Although there has been a trickle of assets returning to active management, ETFs and other tracking vehicles remain popular with investors.

Laurens Swinkels, vice president at Robeco and assistant professor at the Erasmus School of Economics in the Netherlands, cautioned investors of hurrying out of perceived risky assets without a proper strategy to gather necessary returns.

Swinkels told aiCIO: “The crisis has shown that passive investing has risk too – people that follow the market are also taking on risk – there are smart ways around it if people are willing to listen.”

Swinkels is an advocate of low-volatility investing and taking a factor approach to constructing portfolios. Using these tools, he says, investors can take the upside of investing in risk assets, but avoid much of the downside usually associated with them.

“Using factor premiums should be done through strategic allocations – not just allocating to a selection of equities and bonds – investors have to look at the value and growth aspects of asset classes and only then move to the manager selection process,” said Swinkels.

Blindly allocating to passive investments to try and lower risk is an incorrect approach, according to Swinkels.

“Exploiting these premiums naively means an investor is exposed to unwanted risks. Smart implication is the key.”

Since the onset of the financial crisis, Swinkels said investors have been willing to look into strategies that had only really existed in academia, such as factor investing.
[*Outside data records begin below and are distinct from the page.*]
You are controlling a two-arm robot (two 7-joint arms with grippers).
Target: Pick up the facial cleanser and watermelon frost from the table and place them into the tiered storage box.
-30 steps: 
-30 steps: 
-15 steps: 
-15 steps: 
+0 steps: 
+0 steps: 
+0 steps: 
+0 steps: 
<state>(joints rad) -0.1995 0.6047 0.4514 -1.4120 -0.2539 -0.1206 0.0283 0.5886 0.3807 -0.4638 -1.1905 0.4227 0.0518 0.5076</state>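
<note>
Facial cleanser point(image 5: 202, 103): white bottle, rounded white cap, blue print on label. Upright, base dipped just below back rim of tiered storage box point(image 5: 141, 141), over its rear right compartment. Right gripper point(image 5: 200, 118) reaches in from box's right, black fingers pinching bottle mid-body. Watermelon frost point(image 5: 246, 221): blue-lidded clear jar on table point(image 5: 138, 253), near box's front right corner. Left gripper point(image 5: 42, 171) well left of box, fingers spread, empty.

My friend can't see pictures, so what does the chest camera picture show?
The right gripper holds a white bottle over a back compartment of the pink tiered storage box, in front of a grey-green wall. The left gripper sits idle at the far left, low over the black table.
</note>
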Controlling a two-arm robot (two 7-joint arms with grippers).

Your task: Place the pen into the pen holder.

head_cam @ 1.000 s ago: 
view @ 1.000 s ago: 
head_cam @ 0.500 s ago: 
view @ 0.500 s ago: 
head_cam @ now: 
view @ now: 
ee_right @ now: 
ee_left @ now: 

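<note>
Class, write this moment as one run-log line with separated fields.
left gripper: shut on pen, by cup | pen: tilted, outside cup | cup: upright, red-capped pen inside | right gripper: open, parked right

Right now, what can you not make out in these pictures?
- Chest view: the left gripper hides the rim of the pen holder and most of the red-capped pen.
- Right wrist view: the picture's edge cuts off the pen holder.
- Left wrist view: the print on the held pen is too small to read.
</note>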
He said people were more willing to entertain the idea, but there were still plenty of investors making a call based on plain equity and bond performance without digging any deeper.

In a strong bull market, this strategy may fall behind other active strategies, but this should not be a sustained problem, claimed Swinkels. “You need to make a substantial allocation to this strategy and move away from holding so much market risk, but unfortunately if the strategy underperforms for four or five years it is enough for the person making the decisions in the fund to lose their job,” he said. “We need to take a longer-term view and realise that occasionally lagging peers on a short-term basis can mean better returns overall.”

May said a push into fiduciary management by pension funds was increasing the level of portfolios taking on more sophisticated approaches to risk and investors were realising that there were a large number of asset classes where value could be added through active management.

“Many pension funds have thought about strategy [in their portfolios] and want good ideas to eke out value and find opportunities,” he said.